What to work on: From the listing below, output only the lines starting at the line that has "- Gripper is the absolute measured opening" and ending at the line that has "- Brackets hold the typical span", exactly as they appear, ends included.
[Supplied data — start]
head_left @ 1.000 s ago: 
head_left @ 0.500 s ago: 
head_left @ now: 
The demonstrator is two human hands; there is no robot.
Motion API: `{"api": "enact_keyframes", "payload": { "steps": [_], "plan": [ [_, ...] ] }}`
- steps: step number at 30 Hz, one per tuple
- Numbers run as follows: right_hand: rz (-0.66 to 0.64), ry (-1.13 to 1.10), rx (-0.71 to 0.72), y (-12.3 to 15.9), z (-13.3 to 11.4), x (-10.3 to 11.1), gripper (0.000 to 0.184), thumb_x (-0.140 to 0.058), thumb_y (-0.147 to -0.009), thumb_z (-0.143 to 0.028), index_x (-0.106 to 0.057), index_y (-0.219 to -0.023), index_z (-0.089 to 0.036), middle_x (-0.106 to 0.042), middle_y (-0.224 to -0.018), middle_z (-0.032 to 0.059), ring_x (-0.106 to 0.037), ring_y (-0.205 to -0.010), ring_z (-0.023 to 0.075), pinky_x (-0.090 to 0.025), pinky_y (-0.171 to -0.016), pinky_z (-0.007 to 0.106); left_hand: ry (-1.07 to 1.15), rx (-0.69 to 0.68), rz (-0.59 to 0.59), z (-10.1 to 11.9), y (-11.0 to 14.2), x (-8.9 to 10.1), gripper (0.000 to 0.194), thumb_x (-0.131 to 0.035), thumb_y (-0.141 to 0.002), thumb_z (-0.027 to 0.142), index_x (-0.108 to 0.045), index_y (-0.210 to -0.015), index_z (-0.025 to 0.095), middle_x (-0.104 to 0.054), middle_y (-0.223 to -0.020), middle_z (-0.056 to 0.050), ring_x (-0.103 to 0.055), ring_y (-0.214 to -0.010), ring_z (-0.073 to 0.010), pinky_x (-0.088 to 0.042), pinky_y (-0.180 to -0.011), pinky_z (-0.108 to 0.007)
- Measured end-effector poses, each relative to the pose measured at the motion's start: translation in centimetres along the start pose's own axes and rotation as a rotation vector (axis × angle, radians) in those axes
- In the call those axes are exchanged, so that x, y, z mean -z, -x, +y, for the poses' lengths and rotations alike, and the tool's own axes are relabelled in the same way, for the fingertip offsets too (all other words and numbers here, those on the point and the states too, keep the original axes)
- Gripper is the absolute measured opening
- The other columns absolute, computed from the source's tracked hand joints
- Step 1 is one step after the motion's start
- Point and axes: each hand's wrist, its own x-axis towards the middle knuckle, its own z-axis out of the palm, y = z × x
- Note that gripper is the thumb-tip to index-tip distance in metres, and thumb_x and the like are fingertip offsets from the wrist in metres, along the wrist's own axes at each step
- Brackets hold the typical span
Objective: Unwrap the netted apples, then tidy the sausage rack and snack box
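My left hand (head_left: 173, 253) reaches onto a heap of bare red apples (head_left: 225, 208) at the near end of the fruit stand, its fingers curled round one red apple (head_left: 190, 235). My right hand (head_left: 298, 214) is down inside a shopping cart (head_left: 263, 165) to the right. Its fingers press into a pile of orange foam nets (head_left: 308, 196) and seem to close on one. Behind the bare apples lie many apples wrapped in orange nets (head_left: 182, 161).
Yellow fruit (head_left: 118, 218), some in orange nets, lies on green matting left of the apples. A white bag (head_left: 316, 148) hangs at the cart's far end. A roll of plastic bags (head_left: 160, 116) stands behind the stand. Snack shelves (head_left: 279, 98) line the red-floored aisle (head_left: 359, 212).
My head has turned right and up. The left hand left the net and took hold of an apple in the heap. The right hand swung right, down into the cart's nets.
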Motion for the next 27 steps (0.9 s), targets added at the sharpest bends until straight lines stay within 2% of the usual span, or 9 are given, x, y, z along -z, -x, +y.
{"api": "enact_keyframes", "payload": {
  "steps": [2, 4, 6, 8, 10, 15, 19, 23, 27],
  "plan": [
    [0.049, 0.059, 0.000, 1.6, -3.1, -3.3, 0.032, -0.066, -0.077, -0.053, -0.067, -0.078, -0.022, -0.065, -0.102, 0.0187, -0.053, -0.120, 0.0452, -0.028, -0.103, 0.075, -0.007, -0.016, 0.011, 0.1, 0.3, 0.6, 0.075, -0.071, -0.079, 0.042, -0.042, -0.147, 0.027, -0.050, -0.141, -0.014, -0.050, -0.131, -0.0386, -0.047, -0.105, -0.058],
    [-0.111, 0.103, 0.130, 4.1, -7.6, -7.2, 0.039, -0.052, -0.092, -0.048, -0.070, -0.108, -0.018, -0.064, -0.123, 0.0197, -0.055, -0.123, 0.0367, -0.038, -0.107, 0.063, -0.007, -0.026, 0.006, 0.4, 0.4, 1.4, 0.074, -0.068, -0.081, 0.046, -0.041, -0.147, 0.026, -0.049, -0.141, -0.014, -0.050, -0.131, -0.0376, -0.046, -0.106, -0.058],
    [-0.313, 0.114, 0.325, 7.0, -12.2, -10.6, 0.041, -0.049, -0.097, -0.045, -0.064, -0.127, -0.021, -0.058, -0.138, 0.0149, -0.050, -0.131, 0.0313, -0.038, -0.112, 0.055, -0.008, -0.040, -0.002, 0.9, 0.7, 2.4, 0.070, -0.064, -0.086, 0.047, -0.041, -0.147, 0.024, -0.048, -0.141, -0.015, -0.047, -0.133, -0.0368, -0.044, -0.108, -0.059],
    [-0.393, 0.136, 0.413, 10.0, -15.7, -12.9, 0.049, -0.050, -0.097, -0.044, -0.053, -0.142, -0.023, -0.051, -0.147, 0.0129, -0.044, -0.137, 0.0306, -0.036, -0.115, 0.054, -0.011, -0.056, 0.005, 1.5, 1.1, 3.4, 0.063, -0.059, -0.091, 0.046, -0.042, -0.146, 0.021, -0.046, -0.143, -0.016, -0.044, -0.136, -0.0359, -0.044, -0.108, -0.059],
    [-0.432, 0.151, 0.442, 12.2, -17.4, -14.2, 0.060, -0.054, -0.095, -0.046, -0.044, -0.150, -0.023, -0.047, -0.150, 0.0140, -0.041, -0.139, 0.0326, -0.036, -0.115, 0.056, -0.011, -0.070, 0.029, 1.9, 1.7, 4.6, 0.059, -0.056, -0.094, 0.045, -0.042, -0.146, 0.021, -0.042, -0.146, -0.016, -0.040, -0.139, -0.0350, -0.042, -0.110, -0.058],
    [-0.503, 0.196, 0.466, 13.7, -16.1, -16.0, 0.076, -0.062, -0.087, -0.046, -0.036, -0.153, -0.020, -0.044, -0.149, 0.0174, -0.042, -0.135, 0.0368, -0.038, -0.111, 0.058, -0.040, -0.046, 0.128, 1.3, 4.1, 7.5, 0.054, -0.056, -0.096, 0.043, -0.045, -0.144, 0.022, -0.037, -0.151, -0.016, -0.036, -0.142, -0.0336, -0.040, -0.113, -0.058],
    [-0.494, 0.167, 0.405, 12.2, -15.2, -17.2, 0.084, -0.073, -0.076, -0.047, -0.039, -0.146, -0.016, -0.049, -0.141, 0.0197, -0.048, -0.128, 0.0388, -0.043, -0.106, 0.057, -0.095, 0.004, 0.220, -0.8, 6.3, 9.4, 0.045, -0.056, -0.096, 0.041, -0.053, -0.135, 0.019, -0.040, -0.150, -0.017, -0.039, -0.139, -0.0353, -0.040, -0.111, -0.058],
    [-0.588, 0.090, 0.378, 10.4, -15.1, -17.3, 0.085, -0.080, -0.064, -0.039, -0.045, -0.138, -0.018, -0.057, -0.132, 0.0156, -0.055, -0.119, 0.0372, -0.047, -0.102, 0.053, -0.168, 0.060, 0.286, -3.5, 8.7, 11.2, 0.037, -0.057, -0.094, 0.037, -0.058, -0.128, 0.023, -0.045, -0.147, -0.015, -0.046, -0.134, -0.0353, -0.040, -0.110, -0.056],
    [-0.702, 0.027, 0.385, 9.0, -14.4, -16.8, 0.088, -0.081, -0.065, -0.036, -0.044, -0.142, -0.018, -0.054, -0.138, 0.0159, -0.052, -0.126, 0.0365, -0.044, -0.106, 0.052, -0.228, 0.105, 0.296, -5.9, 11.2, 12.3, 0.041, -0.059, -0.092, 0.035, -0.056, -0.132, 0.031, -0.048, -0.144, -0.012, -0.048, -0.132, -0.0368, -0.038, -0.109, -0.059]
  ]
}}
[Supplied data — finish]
Response to the task:
- Gripper is the absolute measured opening
- The other columns absolute, computed from the source's tracked hand joints
- Step 1 is one step after the motion's start
- Point and axes: each hand's wrist, its own x-axis towards the middle knuckle, its own z-axis out of the palm, y = z × x
- Note that gripper is the thumb-tip to index-tip distance in metres, and thumb_x and the like are fingertip offsets from the wrist in metres, along the wrist's own axes at each step
- Brackets hold the typical span

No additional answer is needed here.